By Pexara.ai4 min read
market

Ran the math on Amazon's 20% rate increase. It doesn't cover one year of insurance inflation. Here's the full breakdown.

Amazon raised the per-package rate to 12 cents in January 2026 — 20% increase, first one since the program launched. A lot of operators I've talked to are treating it like relief. Ran the numbers. It isn't.

Here's what it actually adds per van, and what's been eating into margins in the same window.


What the Rate Increase Is Worth

At 150–200 stops per van per day, 250 working days:

| Stops/day | Annual packages | Extra revenue at +2¢ | |---|---|---| | 150 | 37,500 | +$750/van | | 175 | 43,750 | +$875/van | | 200 | 50,000 | +$1,000/van |

Best case: $1,000 per van. On a 20-van fleet, that's $20,000.

Sounds decent. Here's what it's going up against.
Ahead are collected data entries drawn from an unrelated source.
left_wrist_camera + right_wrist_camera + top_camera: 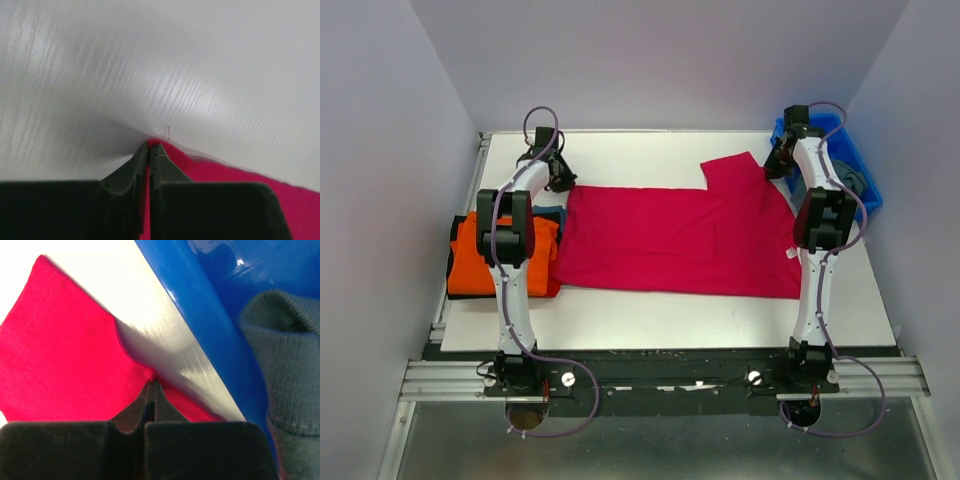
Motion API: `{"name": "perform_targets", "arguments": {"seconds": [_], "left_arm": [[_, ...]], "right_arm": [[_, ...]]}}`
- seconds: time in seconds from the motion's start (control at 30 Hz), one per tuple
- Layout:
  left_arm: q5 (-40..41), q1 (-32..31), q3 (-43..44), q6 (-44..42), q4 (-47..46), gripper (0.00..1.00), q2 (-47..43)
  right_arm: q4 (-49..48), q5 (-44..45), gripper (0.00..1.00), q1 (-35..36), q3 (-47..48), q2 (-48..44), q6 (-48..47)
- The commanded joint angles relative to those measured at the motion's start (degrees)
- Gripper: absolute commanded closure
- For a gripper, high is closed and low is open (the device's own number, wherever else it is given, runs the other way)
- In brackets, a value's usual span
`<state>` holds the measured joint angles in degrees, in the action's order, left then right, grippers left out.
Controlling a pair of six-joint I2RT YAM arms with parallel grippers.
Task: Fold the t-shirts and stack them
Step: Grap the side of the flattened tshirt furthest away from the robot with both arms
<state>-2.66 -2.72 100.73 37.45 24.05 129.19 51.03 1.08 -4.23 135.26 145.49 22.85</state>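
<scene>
Table (650, 305): the crimson tee (670, 240) lies flat at its centre, long axis left to right, with one sleeve pointing to the far edge. You see both arms stretched forward to its far side. The left gripper (151, 146) is pinched on the far-left corner. The right gripper (151, 383) is clamped on the edge beside the sleeve, next to the bin (860, 170). The orange tee (470, 255) lies at the left.

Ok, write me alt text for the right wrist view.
The right tool is shut on the edge of a crimson-pink t-shirt lying on a white table. Just beyond stands the wall of a blue bin, with a grey-blue garment inside it at right.
</scene>
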Motion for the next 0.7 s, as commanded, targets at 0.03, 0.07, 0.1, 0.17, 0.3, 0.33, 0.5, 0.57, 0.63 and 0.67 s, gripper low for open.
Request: {"name": "perform_targets", "arguments": {"seconds": [0.03,0.07,0.1,0.17,0.3,0.33,0.5,0.57,0.63,0.67], "left_arm": [[0.10,-0.27,5.96,-1.15,0.64,1.00,4.40],[0.19,-0.27,7.36,-1.24,0.38,1.00,5.02],[-0.15,-0.35,8.77,-1.24,-0.14,1.00,5.55],[-0.77,-0.27,10.97,-1.15,-0.41,1.00,6.60],[-0.68,-0.27,10.20,-0.71,-3.21,1.00,6.26],[-1.21,-0.35,9.41,-0.63,-4.44,1.00,5.91],[-4.99,-0.62,6.51,-0.89,-9.37,1.00,4.59],[-6.04,-0.71,4.75,-1.06,-11.65,1.00,3.45],[-6.22,-0.71,2.12,-1.85,-13.67,1.00,1.87],[-6.13,-0.71,0.54,-2.38,-15.25,1.00,0.82]], "right_arm": [[-0.84,-0.73,0.99,-0.69,2.81,-2.85,-0.35],[-0.32,-0.73,0.99,-0.87,3.95,-2.50,-0.18],[-0.14,-0.73,0.99,-1.13,4.74,-2.41,0.09],[-0.05,-2.49,0.99,-1.66,5.54,-2.32,0.52],[-0.40,-3.19,0.99,-2.71,5.54,-3.19,0.70],[-0.31,-3.19,0.99,-2.71,5.54,-3.37,0.70],[-0.84,-5.38,0.99,-2.80,3.18,-5.12,0.62],[-1.10,-6.53,0.99,-2.71,0.81,-6.44,0.62],[-2.15,-7.67,0.99,-2.80,-2.97,-8.63,0.44],[-3.03,-8.28,0.99,-2.80,-5.51,-10.12,0.27]]}}
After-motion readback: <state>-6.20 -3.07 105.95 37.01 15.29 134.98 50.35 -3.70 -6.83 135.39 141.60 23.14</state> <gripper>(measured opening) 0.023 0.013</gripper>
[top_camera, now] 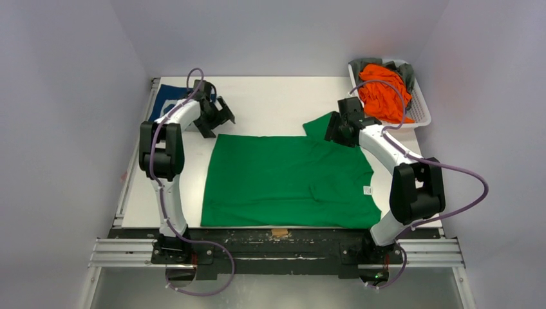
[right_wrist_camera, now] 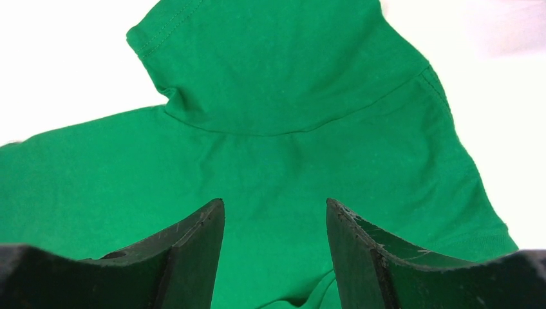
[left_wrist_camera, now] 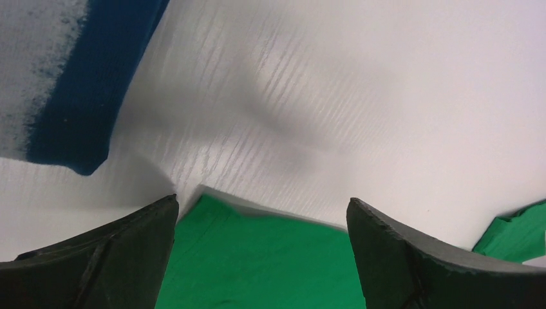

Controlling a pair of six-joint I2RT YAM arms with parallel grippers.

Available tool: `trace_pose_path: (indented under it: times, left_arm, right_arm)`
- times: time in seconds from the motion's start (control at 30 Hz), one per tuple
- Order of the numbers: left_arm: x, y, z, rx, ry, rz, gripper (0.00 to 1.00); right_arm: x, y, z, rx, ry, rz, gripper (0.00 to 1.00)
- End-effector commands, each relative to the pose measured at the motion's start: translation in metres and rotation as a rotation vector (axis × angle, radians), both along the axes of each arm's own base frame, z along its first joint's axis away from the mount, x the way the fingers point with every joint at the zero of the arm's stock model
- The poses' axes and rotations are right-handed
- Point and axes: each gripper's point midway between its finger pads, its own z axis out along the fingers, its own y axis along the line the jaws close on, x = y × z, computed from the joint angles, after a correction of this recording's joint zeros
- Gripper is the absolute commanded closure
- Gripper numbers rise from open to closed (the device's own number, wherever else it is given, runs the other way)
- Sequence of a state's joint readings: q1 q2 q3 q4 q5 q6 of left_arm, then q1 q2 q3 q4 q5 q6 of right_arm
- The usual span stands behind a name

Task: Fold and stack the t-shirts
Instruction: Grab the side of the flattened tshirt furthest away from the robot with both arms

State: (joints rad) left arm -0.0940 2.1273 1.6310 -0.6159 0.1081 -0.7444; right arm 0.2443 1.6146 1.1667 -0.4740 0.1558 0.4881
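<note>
Two arm bases sit nearest, on the black rail [top_camera: 277, 248] at 6 o'clock. One small tan scrap [top_camera: 279, 232] lies on the worktop's near edge.

Shirts counted: four.
- One plain bright green t-shirt [top_camera: 290, 180], spread flat mid-worktop, collar toward 3 o'clock, hem toward 9. One small white neck label [top_camera: 367, 190]; its print is too small to read. Its far sleeve [right_wrist_camera: 270, 64] juts out at about 1 o'clock.
- One navy blue t-shirt [left_wrist_camera: 84, 96] at 10 o'clock on the white worktop [top_camera: 270, 103], apart from the green one. A patch of white print [left_wrist_camera: 32, 64] shows, with no letters legible.
- One orange t-shirt [top_camera: 383, 93] and one grey t-shirt [top_camera: 404, 74], heaped together in the single white slatted plastic basket [top_camera: 422, 109] at 2 o'clock.

Left arm [top_camera: 169, 145]: the left jaws stand wide apart over the green shirt's 11 o'clock hem corner, nothing between them.

Right arm [top_camera: 412, 187]: the right jaws are parted over the green cloth just below the sleeve seam, gripping nothing. Whether the tips touch the cloth I cannot tell.
</note>
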Motion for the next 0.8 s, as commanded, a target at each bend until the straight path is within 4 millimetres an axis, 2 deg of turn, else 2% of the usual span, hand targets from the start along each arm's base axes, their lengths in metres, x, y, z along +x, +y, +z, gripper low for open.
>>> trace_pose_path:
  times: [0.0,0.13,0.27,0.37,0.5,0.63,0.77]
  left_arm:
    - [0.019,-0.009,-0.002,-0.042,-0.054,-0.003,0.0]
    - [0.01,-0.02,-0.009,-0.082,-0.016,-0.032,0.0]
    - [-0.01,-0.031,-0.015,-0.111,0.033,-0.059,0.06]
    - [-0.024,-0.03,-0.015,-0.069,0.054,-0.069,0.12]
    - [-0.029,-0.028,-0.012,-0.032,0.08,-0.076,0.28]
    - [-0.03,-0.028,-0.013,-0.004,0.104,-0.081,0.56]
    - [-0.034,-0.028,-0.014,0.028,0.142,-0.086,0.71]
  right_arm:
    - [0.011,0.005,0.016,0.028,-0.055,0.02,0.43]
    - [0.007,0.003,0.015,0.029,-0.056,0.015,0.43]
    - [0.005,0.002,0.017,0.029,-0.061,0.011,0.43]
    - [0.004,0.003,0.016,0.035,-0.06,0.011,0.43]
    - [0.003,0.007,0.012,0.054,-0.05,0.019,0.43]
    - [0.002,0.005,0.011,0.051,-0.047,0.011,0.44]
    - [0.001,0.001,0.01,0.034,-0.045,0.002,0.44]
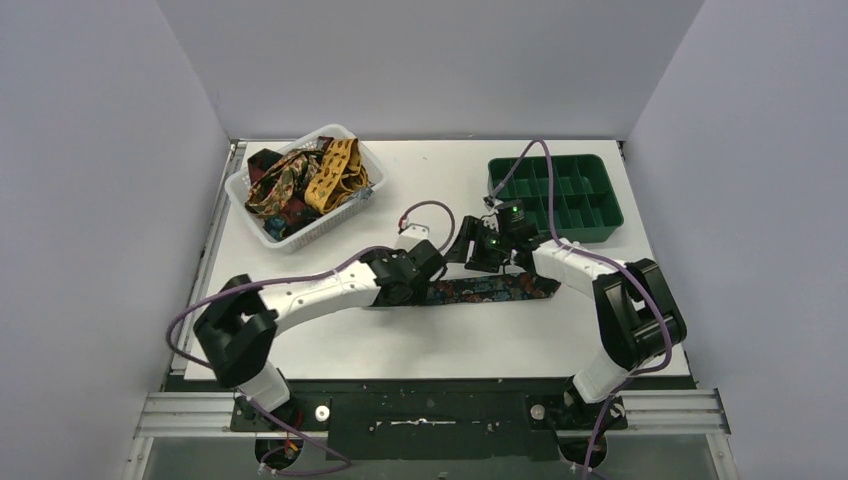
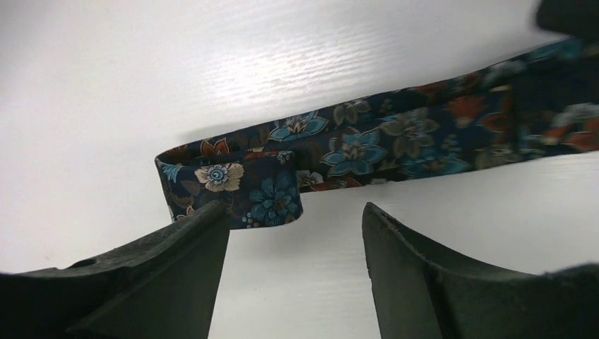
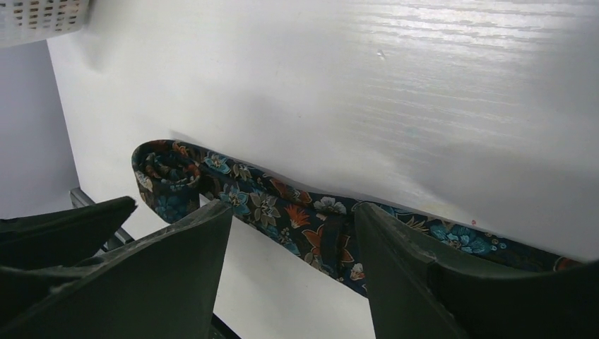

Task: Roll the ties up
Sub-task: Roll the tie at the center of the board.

What's Been Happening to Costs

Insurance

Bureau of Labor Statistics fleet insurance CPI is up 46.8% since 2019. That's not this year — that's cumulative. At the current $2,160/van/year, you're paying about $690 more per van than you would have in 2019, for the same van, same routes, same record.

And it's still accelerating. Commercial auto premiums were up 8.8% in Q2 2025 alone (Trucking Dive). Year-over-year, that's +$432 per van just in the last 12 months.

Driver costs

Amazon's 2026 commitment moves driver wages toward a $23/hr national average, up from $22 (About Amazon). Full-time, that's $2,080 more per driver per year. On a 20-van fleet, $41,600 before you even look at turnover.

BLS JOLTS data puts annual driver turnover in the courier/delivery sector at 80%. SHRM benchmarks non-CDL driver replacement at $3,500–$5,500 per hire. That's $2,800–$4,400 per van per year in churn cost, every year, whether you're paying attention to it or not.


The Comparison That Matters

| What changed | Annual impact per van | |---|---| | Rate increase revenue (+2¢/pkg) | +$750 to +$1,000 | | Insurance increase, YoY (20% of $2,160) | -$432 | | Insurance increase vs. 2019 baseline | -$690 | | Driver wage increase (one driver, full-time) | -$2,080 | | Driver turnover cost (0.8 events/van) | -$2,800 to -$4,400 |

Insurance alone, just in the last year, erases 43–58% of the rate increase per van.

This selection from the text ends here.